日常的に少し食べるのは問題ないが、「過剰摂取」(毎日昆布だしをたっぷり飲む、昆布を常食するなど)は注意が必要。
Q &A
Q1.メルカゾール錠で注意すべき副作用は何か?
- 無顆粒球症(発症率 約0.3%)
- 開始から3ヶ月以内に多い
- 発熱・咽頭痛時は即受診
- 妊娠初期の奇形リスク
- 妊娠5週0日〜9週6日での服用は先天異常リスク
Q2. メルカゾールとプロパジールの違いは?
簡単に説明すると
メルカゾールは、効果が強くて長く効く薬。

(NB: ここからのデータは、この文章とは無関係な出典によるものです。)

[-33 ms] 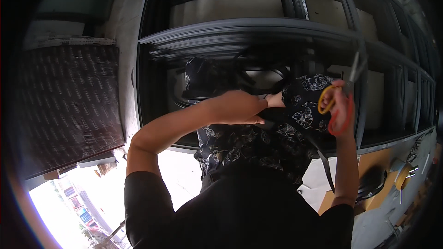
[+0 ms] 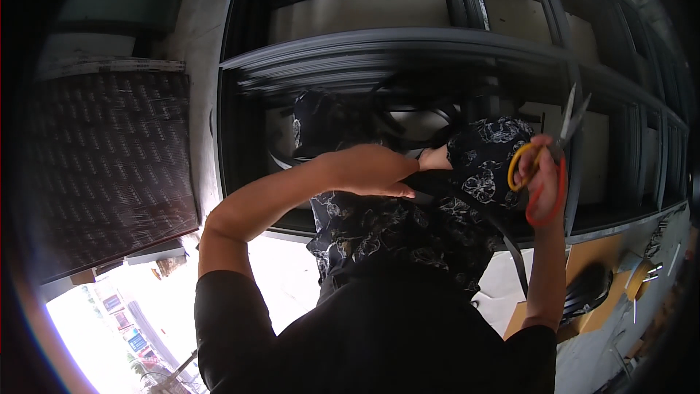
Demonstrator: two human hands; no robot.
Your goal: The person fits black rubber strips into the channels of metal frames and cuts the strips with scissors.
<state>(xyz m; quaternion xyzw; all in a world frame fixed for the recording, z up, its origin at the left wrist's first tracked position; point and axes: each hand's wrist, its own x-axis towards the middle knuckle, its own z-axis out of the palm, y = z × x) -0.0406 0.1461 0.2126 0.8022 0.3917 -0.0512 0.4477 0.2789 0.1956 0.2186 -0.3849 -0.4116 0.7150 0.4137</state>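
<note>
Across the floral trousers (image 2: 364,230), apparently clasping the black strip (image 2: 514,254) steady in the partly hidden left hand (image 2: 386,171), while, right of them, holding parted scissors (image 2: 559,147) in the curled right hand (image 2: 545,173), seemingly needing both together for any cut.

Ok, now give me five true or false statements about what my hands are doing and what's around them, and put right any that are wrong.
1. The right hand holds scissors. True.
2. Both handle loops are red. False: one is a yellow loop, the other a red loop.
3. The blade tips are pressed together. False: they stand apart, pointing away from the body.
4. The left hand grips a black strip, which trails down beside the right forearm. True.
5. The dark panel with repeating print is at the right of the view. False: the dark panel is at the left.
</note>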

基本的にはこちらがよく使われる。
プロパジールは、少し効き目が弱くて回数も多いけれど、妊娠初期にはメルカゾールが赤ちゃんに悪影響を及ぼす可能性があるので、その期間だけ使われることがある。
詳細を表に示した。
比較項目 | メルカゾール(チアマゾール) | プロパジール(プロピルチオウラシル) |
薬効の強さ | より強力 | メルカゾールより弱い |
作用機序 | 甲状腺ペルオキシダーゼ(TPO)阻害のみ | TPO阻害 + T4→T3変換阻害(脱ヨウ素酵素阻害) |
効果発現時期 | 服用開始から2~3週間で効果発現 | 服用開始から2~3週間で効果発現 |
主な副作用(頻度) | かゆみ・皮疹(約5%)・肝機能障害(約2.5%、重症0.2%)・無顆粒球症(約0.2%) | かゆみ・皮疹(約5%)・肝機能障害(メルカゾールより高頻度)・無顆粒球症(約0.2%)・ANCA関連血管炎 |
副作用の特徴 | 用量依存性 | 用量に無関係 |
妊娠初期(4~7週) | 避けることが推奨 | 妊娠初期により安全とされる |
一般的な選択基準 | 第一選択薬(効果が強く、副作用が少ない) | 第二選択薬(メルカゾール不耐性時、妊娠初期) |
📚参考:https://pmc.ncbi.nlm.nih.gov/articles/PMC4243912/?utm_source=chatgpt.com
まとめ
- 甲状腺ホルモンは代謝・成長・神経機能に関与する重要なホルモン。
- TSH・FT4・FT3の正確な解釈は診断・薬物治療に必須。
- 食事や他剤との相互作用、検査値のフォローアップを怠らないことが、薬剤師に求められる役割である。
おわりに
甲状腺疾患は一見すると見過ごされがちですが、実際には多くの患者さんが不調を抱えています。薬剤師が正しく知識を持ち、服薬指導や生活指導を通じてサポートすることで、患者さんのQOL向上に大きく貢献できます。
最後までお読みいただきありがとうございました。この情報が皆さんの実務に少しでも役立つことを願っています。